Bu uygulama genel olarak yasaldır ve vergi kaçırma yerine vergi kaçamağı adı altında gerçekleşmektedir. Aslında kongre, vergi kanunlarında bir takım değişikliklere giderken hep bu vergi kaçamağı olanaklarını da göz önünde bulundurmaktadır. Hatta, sosyal ve ekonomik amaçlarına ulaşmak için federal hükümet, kamu harcamalarından çok mali politikaların vergi unsurlarından faydalanmıştır. Kanun, bireylerin ve kurumların yürüttüğü bir çok faaliyet için kolaylık ve zorluk yaratacağı sanılan çok çeşitli hükümlerle donatılmıştır (Altuğ, 1999:213-214).
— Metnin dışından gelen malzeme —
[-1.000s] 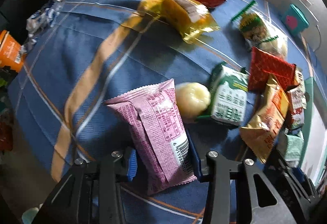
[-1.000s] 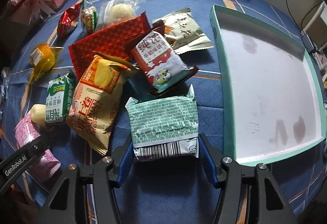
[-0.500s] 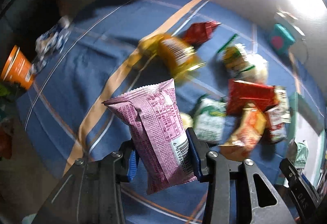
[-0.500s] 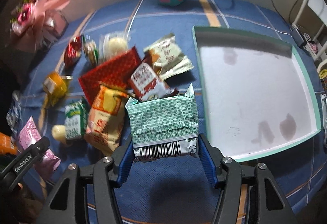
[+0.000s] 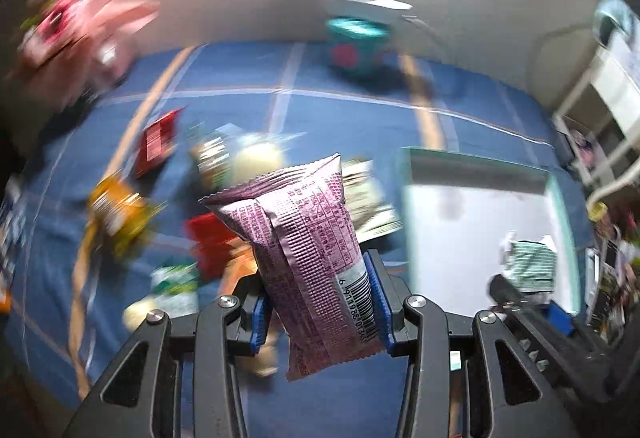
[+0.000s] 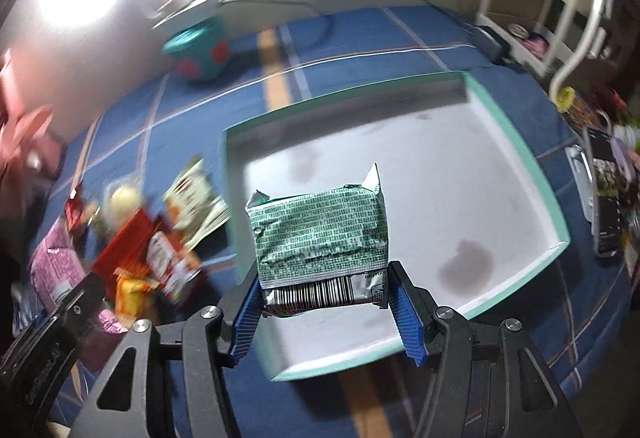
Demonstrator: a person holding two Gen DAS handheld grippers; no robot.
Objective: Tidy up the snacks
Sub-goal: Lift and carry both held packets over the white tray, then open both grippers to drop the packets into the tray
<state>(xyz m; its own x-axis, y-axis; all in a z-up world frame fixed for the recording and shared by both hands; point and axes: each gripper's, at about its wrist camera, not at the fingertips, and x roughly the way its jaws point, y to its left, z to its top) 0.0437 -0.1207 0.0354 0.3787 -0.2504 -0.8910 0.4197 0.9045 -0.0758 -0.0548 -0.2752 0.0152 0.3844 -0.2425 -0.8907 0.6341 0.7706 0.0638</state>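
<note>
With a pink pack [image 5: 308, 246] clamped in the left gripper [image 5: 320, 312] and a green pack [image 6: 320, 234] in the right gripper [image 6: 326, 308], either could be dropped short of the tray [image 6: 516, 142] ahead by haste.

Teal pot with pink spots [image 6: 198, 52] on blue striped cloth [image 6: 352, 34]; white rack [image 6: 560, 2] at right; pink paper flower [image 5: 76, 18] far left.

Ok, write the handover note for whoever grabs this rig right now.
Left gripper: shut on the pink packet, lifted off the cloth.
Right gripper: shut on the green packet, held over the teal tray.
Done: nothing lies in the tray yet.
Left: set both packets in the tray, then fetch the remaining snacks piled on the blue cloth beside it.
</note>
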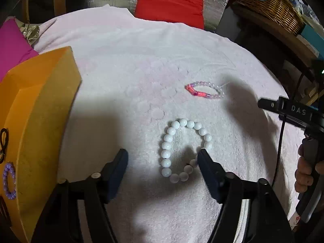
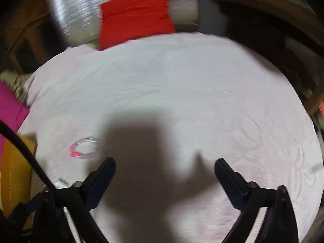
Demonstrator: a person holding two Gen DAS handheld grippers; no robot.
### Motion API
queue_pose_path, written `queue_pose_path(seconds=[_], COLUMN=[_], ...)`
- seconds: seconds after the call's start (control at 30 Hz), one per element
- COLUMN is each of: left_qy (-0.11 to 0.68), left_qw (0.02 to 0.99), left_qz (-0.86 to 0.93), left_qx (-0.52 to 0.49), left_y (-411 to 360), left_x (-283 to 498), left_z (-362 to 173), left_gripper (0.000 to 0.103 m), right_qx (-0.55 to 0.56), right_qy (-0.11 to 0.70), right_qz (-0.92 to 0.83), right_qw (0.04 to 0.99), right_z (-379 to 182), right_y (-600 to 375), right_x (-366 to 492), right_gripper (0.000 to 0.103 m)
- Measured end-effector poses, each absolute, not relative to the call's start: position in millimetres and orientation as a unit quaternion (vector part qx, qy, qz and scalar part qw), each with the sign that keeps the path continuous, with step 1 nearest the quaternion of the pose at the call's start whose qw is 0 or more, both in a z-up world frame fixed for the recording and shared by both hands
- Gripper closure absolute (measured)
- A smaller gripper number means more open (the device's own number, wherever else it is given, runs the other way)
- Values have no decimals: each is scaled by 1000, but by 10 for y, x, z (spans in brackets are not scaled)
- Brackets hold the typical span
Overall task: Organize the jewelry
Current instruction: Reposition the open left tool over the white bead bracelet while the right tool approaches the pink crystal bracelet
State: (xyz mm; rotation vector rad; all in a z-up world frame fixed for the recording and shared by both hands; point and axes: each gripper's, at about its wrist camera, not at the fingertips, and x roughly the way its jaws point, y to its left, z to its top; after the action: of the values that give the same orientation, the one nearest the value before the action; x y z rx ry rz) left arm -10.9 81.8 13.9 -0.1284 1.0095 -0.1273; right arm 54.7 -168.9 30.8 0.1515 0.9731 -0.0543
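holding a purple bead bracelet and dark loops: orange box

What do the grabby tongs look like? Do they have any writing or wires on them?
Both tongs, the left tongs and the right tongs, are black, with two long pointed fingers padded dark blue inside and small round bolts at the joints. From the left camera, the right one shows white letters "DAS" and a thin black cable hanging down.

Red cushion, magenta cushion, perhaps a wicker basket.
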Motion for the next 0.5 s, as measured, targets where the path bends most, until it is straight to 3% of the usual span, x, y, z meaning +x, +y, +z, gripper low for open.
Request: queue_pose_path(seconds=[0.1,0.3,0.5], left_qy=[484,476,470], left_qw=[872,879,882], left_qz=[-58,-42,-25], left_qx=[-39,3,-14], left_y=[723,533,515], left_x=[-108,-118,-102], left_z=[110,32,-6], left_gripper=[22,8,0], right_qx=[87,67,67], right_qy=[511,469,450], right_qz=[-53,-48,-41], right_qw=[853,879,890], right_z=[59,-14,-40], right_y=[-1931,-1938,-1932], right_x=[596,520,397], right_gripper=[13,1,0])
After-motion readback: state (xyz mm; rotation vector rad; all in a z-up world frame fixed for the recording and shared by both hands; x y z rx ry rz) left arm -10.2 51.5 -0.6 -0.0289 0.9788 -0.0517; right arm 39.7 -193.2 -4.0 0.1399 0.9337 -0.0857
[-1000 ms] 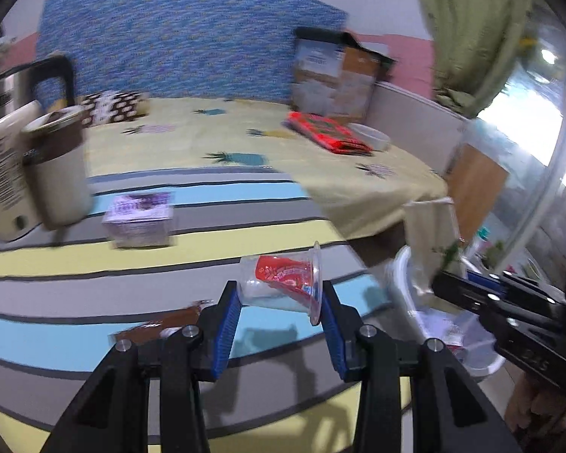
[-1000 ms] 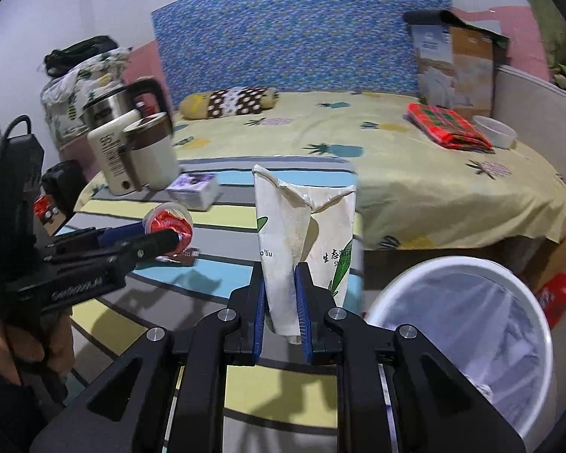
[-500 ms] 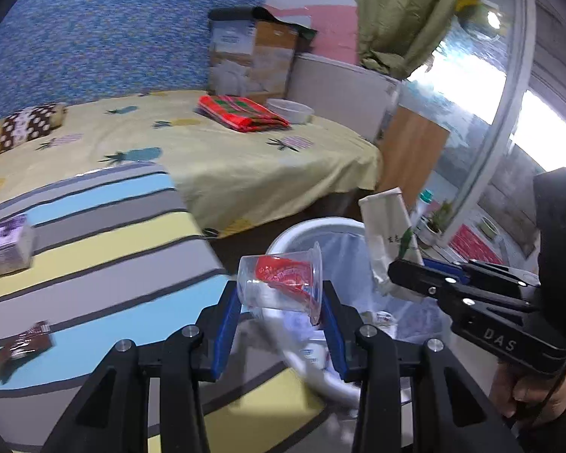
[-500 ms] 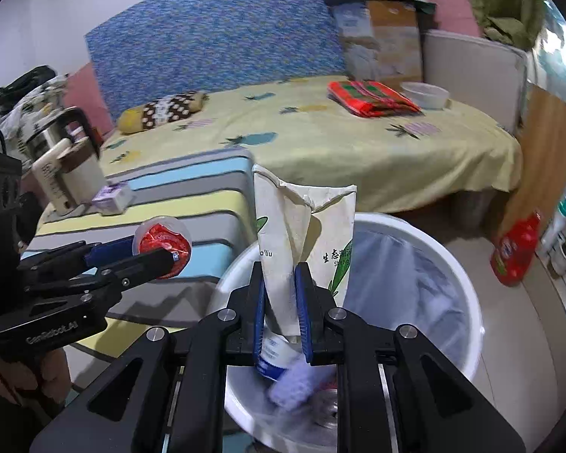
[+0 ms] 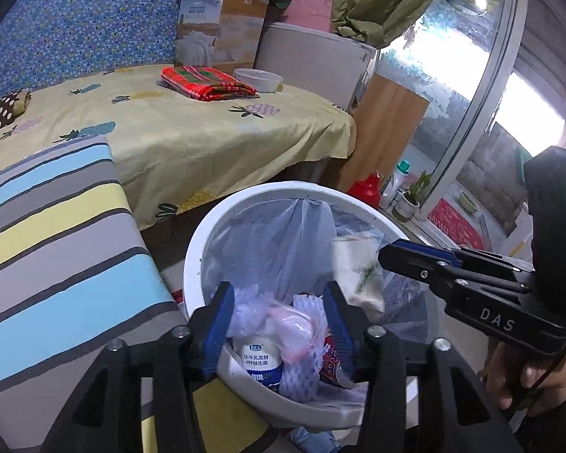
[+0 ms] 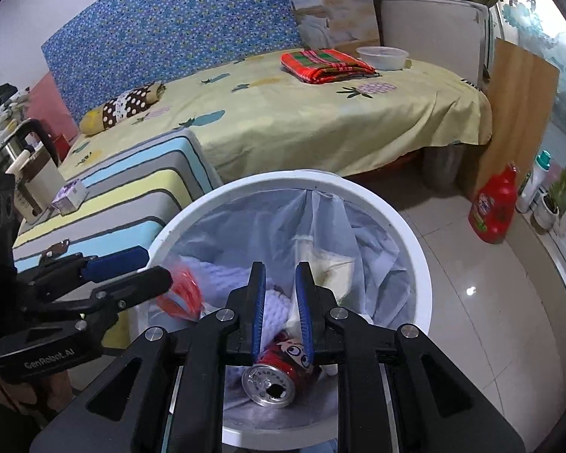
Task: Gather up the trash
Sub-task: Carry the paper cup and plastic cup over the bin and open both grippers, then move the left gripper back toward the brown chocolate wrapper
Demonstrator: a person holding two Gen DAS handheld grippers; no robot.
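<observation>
Currently noted over white bin (image 6: 302,178) (lined, part full): left gripper (image 5: 277,290) jaws opening, clear plastic cup (image 5: 294,321) blurred between them, pads not pressing. Right gripper (image 6: 280,270) narrow, easing apart, nothing between jaws; paper cup (image 5: 356,268) blurred just off its tip, inside bin rim. Red can (image 6: 275,373) at bin bottom.

Bedroom corner by a bright window

A bed (image 6: 320,120) in a yellow pineapple sheet is sitting against a blue patterned headboard (image 6: 177,26); daylight is pouring through the glass door (image 5: 471,120) beside an olive curtain (image 5: 373,3), and pale floor tiles (image 6: 483,302) are reflecting it.
</observation>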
IRS’e (International Revenue Service-Uluslararası Gelir Servisi) göre, vergi mükellefleri sadece vergi kaçırmakla kalmayıp kanunun açıklarından da çok iyi faydalanmaktadırlar. Amerikan vatandaşları vergi kaçakçılığı karşısında, hırsızlık gibi diğer yasadışı faaliyetlere göre daha az suçluluk duymaktadırlar.
Kayıt dışı ekonomi ile ilgili olarak ABD’de yapılan çalışmaların ilki Cagan (1958) tarafından yapılmıştır. Cagan yöntemini genişleten Feige, Gutmann ve Tanzi’nin çalışmaları da ABD’de kayıt dışı ekonominin büyüklüğünü ölçmeye yönelik çalışmalara örnektir.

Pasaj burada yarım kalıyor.